* **ABOUT THIS EXERCISE**: Go through the data and report each line that holds the string "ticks".

========

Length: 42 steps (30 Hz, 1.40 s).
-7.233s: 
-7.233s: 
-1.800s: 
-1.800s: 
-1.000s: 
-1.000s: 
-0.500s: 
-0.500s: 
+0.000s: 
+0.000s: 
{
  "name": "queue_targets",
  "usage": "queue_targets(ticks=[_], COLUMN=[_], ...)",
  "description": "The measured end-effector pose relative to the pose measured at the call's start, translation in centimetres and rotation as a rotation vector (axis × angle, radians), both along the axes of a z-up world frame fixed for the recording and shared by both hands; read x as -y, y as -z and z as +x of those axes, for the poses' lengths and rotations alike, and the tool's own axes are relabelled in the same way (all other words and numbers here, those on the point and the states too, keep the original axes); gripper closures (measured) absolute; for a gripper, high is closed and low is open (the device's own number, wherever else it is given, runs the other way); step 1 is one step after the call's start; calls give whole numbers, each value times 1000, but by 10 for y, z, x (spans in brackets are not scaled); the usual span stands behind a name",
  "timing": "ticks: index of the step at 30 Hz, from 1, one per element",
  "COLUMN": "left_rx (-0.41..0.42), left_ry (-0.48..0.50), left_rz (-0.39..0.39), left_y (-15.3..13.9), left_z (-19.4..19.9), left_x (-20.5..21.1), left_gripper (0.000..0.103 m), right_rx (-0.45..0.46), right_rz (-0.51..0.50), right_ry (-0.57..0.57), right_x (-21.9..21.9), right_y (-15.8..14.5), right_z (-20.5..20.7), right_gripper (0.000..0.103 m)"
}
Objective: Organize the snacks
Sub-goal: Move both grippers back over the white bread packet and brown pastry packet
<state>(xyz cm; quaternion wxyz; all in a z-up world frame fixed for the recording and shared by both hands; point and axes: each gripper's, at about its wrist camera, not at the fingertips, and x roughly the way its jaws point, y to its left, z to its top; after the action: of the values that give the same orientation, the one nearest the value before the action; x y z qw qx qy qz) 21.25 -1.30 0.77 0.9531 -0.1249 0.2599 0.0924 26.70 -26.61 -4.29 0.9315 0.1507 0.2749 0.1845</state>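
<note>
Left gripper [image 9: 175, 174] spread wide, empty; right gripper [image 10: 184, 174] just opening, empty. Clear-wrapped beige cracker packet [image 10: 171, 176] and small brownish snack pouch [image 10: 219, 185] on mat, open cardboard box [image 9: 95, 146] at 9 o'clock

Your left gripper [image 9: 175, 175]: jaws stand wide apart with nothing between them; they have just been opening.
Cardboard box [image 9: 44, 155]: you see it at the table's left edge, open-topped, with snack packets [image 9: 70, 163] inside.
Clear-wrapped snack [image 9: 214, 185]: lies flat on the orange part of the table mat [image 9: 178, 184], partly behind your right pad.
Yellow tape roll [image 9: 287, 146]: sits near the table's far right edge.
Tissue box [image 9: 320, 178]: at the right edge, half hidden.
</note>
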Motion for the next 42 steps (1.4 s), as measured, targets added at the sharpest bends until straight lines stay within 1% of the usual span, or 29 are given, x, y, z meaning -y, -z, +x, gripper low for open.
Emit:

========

* **RESPONSE BELOW**:
  "usage": "queue_targets(ticks=[_], COLUMN=[_], ...)",
  "timing": "ticks: index of the step at 30 Hz, from 1, one per element",

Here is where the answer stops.